Прислушиваясь к неожиданным ходам слова, постепенно отбрасываешь леса, освобождаешься от первоначальной схемы — и от первоначальных импульсов. Стихают обиды. Логика отступает перед ритмом, и на первый план прорывается целостная внутренняя жизнь.
Тексты мои большею частью рождались на пересечении внутренней жизни, полемического импульса и игры ума, создающего теории, концепции, модели. Иногда господствует что-нибудь одно. Но чаще все вперемежку. Хотя это не всегда заметно. Например, в «Квадрильоне» не только гнев и сарказм. Строится модель общества, оказавшаяся довольно сходной с бердяевской в его «Духах русской революции». Где-то незаметно присутствует и бесстрастное созерцание. Я помню, как отделывал текст в Пицунде в роще реликтовых сосен, положив свои бумаги на большой пень. Написано было сгоряча, под свежим впечатлением. Но я не выпустил текст из рук, пока не просмотрел его заново, полный тишиной, и не вычеркнул все лишнее.

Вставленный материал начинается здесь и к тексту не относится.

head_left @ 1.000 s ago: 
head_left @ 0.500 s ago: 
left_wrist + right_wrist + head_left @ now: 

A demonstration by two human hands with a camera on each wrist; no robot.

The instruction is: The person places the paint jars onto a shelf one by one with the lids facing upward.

Лишняя фраза — как ложный шаг. Не поймешь, пока не сделаешь, а потом стыдно.
В жизни я могу взорваться и наговорить лишнего. И сгоряча написать. Но эссе растет медленно. Я его перечитываю, перечитываю… И постепенно все сильнее говорит во мне чувство целого, которое остается тихим и бесстрастным и во время самого острого приступа обиды, горечи, гнева.
Раджнеш пересказывает притчу Чжуан-цзы о мастере, который воспитывал бойцовых петухов. Птицу, полную огня, он не выпускал из клетки. Она слишком рвалась в драку, слишком полна была самомнения. Десять дней спустя петух стал спокойнее; но мастер не был еще доволен: «Он вспыхивает, когда слышит клич другой птицы». Прошло еще 20 дней. «Еще нет. — сказал мастер, — у него все еще гневный взгляд, и он топорщит свои перья». Наконец воспитание закончилось: «Теперь он почти готов. Когда кликнет другой петух, он и глазом не моргнет. Он стоит неподвижно, как деревянный. Он готовый боец…»
Боюсь, что последняя ступень бывает только в притчах. Но я всегда стремился к ней и постепенно освобождался от петушиной ярости. Редактирование текста занимало иногда до двух лет — трудных лет. И все-таки я добился своего. Я писал и вычеркивал, писал и вычеркивал — пока не достиг тона, которого могу не стыдиться.